_What needs to be done_. Nothing in the listing may change. Repeat all of it.

### Provided data

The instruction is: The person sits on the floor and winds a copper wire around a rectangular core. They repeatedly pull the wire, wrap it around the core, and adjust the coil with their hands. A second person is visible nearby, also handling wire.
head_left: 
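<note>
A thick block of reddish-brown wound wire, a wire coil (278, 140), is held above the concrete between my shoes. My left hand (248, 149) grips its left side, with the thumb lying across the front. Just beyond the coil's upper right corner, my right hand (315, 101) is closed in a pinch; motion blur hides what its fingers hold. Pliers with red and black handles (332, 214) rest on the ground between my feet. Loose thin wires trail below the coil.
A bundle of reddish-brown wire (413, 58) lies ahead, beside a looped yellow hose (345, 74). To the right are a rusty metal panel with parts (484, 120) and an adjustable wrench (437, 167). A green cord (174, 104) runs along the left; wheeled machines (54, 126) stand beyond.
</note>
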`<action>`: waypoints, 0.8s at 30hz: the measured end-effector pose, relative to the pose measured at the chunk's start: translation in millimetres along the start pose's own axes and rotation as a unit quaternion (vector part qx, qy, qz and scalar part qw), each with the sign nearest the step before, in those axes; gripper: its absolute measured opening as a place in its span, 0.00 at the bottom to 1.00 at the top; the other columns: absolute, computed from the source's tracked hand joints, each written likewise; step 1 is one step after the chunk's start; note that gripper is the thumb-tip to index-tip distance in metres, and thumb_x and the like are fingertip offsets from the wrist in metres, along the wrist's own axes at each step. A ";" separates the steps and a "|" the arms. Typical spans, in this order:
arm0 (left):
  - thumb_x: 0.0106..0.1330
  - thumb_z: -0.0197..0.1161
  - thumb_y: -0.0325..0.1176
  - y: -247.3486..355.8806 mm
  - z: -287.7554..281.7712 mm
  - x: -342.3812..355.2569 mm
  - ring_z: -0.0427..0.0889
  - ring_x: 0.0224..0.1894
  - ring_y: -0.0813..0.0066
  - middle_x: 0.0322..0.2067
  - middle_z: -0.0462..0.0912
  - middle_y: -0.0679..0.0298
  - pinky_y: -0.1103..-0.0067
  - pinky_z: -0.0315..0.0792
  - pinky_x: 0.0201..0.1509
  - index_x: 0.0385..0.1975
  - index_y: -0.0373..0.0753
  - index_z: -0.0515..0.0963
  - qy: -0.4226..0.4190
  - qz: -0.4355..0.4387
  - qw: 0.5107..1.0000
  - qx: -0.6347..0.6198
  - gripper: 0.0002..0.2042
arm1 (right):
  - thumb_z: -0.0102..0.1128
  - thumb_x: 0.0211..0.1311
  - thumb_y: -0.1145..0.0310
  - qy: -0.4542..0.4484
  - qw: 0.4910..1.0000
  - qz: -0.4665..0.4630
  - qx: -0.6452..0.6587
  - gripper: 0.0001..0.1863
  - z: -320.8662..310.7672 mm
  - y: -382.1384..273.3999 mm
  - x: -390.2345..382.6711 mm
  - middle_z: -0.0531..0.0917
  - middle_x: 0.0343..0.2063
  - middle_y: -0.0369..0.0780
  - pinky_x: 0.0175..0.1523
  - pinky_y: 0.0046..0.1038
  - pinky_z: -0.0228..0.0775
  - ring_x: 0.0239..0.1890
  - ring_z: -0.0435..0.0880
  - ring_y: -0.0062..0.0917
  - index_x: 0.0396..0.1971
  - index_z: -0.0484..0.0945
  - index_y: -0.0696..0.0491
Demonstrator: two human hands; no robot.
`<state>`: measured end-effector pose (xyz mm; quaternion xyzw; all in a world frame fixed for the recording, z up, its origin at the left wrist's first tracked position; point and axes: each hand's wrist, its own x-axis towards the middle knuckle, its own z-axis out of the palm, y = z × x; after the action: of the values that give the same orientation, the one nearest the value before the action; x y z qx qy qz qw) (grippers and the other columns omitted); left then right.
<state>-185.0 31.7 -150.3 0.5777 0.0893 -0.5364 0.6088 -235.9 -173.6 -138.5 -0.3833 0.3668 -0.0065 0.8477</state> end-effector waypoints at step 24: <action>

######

_Task result_.
The instruction is: The person sits on the floor and winds a copper wire around a rectangular core. They repeatedly pull the wire, wrap it around the core, and adjust the coil with their hands. A second person is visible nearby, also handling wire.
head_left: 
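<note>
A thick block of reddish-brown wound wire, a wire coil (278, 140), is held above the concrete between my shoes. My left hand (248, 149) grips its left side, with the thumb lying across the front. Just beyond the coil's upper right corner, my right hand (315, 101) is closed in a pinch; motion blur hides what its fingers hold. Pliers with red and black handles (332, 214) rest on the ground between my feet. Loose thin wires trail below the coil.
A bundle of reddish-brown wire (413, 58) lies ahead, beside a looped yellow hose (345, 74). To the right are a rusty metal panel with parts (484, 120) and an adjustable wrench (437, 167). A green cord (174, 104) runs along the left; wheeled machines (54, 126) stand beyond.
</note>
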`<action>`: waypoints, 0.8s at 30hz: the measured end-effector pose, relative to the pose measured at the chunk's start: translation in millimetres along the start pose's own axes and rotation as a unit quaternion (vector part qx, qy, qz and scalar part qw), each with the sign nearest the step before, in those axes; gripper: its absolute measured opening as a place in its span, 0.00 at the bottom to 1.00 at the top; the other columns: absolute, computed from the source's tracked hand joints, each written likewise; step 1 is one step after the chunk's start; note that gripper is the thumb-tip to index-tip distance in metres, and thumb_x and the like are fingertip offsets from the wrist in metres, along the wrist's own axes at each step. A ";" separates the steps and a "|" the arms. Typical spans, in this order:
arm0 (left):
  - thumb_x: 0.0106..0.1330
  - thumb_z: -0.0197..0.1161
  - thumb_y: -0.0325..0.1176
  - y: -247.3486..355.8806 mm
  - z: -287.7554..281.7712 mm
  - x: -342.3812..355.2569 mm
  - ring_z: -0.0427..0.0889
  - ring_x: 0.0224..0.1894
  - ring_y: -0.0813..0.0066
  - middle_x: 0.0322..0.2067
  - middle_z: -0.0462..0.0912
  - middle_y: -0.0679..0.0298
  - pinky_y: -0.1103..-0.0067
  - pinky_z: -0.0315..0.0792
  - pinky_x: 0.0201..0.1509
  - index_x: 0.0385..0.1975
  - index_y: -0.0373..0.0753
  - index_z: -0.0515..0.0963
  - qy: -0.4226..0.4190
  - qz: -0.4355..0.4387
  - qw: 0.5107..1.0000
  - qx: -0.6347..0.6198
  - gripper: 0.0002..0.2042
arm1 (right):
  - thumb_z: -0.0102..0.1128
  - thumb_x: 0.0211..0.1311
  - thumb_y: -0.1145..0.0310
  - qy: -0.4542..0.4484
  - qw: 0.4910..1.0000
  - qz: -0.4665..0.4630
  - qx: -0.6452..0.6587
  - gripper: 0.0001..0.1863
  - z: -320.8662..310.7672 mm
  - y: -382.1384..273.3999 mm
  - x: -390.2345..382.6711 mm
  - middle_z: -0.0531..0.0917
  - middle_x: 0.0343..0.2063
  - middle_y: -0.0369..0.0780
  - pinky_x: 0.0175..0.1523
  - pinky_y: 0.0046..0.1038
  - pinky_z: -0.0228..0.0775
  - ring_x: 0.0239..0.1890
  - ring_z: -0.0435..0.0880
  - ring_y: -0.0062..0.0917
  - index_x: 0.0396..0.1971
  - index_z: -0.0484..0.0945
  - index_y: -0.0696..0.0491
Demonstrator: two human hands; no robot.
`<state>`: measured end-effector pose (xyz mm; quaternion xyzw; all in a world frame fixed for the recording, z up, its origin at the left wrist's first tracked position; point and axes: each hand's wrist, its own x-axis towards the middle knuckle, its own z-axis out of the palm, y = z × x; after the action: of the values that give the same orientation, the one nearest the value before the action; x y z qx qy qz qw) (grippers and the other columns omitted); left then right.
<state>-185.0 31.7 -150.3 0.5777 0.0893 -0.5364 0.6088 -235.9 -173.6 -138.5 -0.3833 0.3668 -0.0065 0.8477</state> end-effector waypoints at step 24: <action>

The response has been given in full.